Why I Think My Mental Health is a Blessing in Disguise

Its taken me a long time to get to this point of view and I still don’t see all of it as a blessing (I wouldn’t wish PTSD on my worst enemy) but just hear me out for a second.

When I first got diagnosed with Anxiety back in 2012 I viewed it as the end of the world. I couldn’t be in a room with more than 8 people without a panic attack. I got CBT for it in March the year I took my A Level exams and guess what question was for the research segment?

Evaluate the effectiveness of CBT when treating phobias.

Could it be more suited for me? I got an A* on that paper and without it I wouldn’t have gotten a B overall so I am actually thankful.

Also, CBT isn’t just useful for my anxiety, I’ve used it with every difficult situation I’ve been in because it’s taught me to challenge my beliefs of certain outcomes, push myself to overcome obstacles and then reevaluate the results. Invaluable.

Moving onto a later period in my life …

I was diagnosed with Depression back in 2014 and eventually took a leave of absence in February 2015. I chose to scrap the grades I had gotten in uni so far and repeat the year from scratch in September that year.

Best decision I ever made.

During that time off I learnt so much about myself, how to keep mentally healthy and how to manage things that triggered my depression or anxiety such as stress, troubles with relationships and thrown into new environments.  Its also responsible for my possibly slightly less than healthy addiction to knitting – but that’s a story for another time.

When I came back to uni I made new friends and I gelled more with the people on my course that year. I was able to teach 53 people a dance at Kpop Dance Soc back in October that year and was able to shake a relationship with a less than ideal first love.

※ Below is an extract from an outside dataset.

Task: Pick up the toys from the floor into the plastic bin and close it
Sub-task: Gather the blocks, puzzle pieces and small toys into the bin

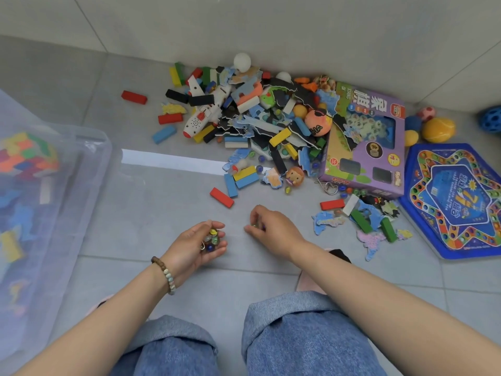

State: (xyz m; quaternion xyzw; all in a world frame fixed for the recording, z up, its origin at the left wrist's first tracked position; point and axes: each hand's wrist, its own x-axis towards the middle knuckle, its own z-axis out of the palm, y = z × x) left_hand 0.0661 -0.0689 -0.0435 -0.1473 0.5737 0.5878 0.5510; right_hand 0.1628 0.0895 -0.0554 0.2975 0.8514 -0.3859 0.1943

Fast forward to months before my Year Abroad. This was far from plain sailing and that’s before we even get to the whole leaving England bit. I was originally not going to be allowed to go on my year abroad (which tore me to bits) because of my mental health and my previous history with depression. But that made me all the more determined to fight for what I wanted. There was no way I was gonna lie down and change my degree because there were concerns. If anything having battles with depression and anxiety made me stronger and gave me a reason to fight for the things I wanted because it was that much hard for me to get them.

I learnt a lot about myself during my LOA (Leave of Absence) as I said which worked in my favour when I was arguing my case for going abroad. I was immediately able to come up with an action plan for when I landed, a list of coping strategies and a support network which I knew worked. I could never have done all that if I hadn’t taken that time to learn about myself during my time off.

As a result, I was not only allowed to go on my Year Abroad but whilst I was out there I was able to push myself, look after myself and actually deal with homesickness and jet lag way better than some people who perhaps didn’t have those problems. I figured if I can deal with my brain telling me it will be better off for everyone if I wasn’t around anymore, then I can deal with living in another country doing what I have always dreamed of for the best part of a year.

I admit I didn’t spend as much time out in Korea as I had originally expected or planned for but actually the time I was out there for meant I grew, my mental health actually improved and I was able to figure out more about myself without the stresses of home and relationships back in England (who knew I’d be a Gothic Princess who speaks Korean and loves Panic at the Disco?).

In short I am trying to say that whilst I got dealt a pretty shit hand over the years and have had more battles than most my mental health has challenged me in ways I never expected and having come out the other side of it I am so proud of myself and know anything else thrown my way won’t stop me from getting my degree and doing what I want in life.

I am also writing this for all the students who feel they can’t go on a year abroad or are feeling disadvantaged because of their mental health. I don’t think you should automatically switch to seeing it as a positive –  that comes with experience. But you shouldn’t rule out the possibility that your mental health gives you an edge over other people. Fight for what you want in life and challenge yourself – use your experiences to your advantage and remember what works for you.

Whoo  ~ that’s all the serious stuff, I’ll try to post some more lighthearted stuff this week like the rest of my adventures from my time in Korea or maybe even my adventures since I’ve been home – its been a week and I already have a few under my belt.